-- SUPPLIED DATA --
>>>

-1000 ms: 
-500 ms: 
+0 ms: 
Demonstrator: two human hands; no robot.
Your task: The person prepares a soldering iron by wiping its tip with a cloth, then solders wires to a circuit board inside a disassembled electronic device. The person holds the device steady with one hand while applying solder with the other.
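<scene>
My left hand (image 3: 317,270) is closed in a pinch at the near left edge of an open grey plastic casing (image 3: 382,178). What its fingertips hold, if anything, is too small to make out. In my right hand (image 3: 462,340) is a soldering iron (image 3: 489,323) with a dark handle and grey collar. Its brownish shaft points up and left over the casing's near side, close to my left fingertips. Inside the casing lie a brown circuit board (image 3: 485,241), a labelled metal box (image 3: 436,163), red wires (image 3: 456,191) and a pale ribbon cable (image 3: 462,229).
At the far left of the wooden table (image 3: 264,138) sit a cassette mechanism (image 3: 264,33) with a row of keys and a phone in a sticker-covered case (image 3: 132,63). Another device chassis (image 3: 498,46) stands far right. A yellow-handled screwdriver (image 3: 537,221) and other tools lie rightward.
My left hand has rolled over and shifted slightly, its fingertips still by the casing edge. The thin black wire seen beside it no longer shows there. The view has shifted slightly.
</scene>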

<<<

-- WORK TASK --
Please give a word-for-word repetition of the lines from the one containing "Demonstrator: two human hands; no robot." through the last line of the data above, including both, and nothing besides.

-- RESPONSE FOR THIS EXERCISE --
Demonstrator: two human hands; no robot.
Your task: The person prepares a soldering iron by wiping its tip with a cloth, then solders wires to a circuit board inside a disassembled electronic device. The person holds the device steady with one hand while applying solder with the other.
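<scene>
My left hand (image 3: 317,270) is closed in a pinch at the near left edge of an open grey plastic casing (image 3: 382,178). What its fingertips hold, if anything, is too small to make out. In my right hand (image 3: 462,340) is a soldering iron (image 3: 489,323) with a dark handle and grey collar. Its brownish shaft points up and left over the casing's near side, close to my left fingertips. Inside the casing lie a brown circuit board (image 3: 485,241), a labelled metal box (image 3: 436,163), red wires (image 3: 456,191) and a pale ribbon cable (image 3: 462,229).
At the far left of the wooden table (image 3: 264,138) sit a cassette mechanism (image 3: 264,33) with a row of keys and a phone in a sticker-covered case (image 3: 132,63). Another device chassis (image 3: 498,46) stands far right. A yellow-handled screwdriver (image 3: 537,221) and other tools lie rightward.
My left hand has rolled over and shifted slightly, its fingertips still by the casing edge. The thin black wire seen beside it no longer shows there. The view has shifted slightly.
</scene>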

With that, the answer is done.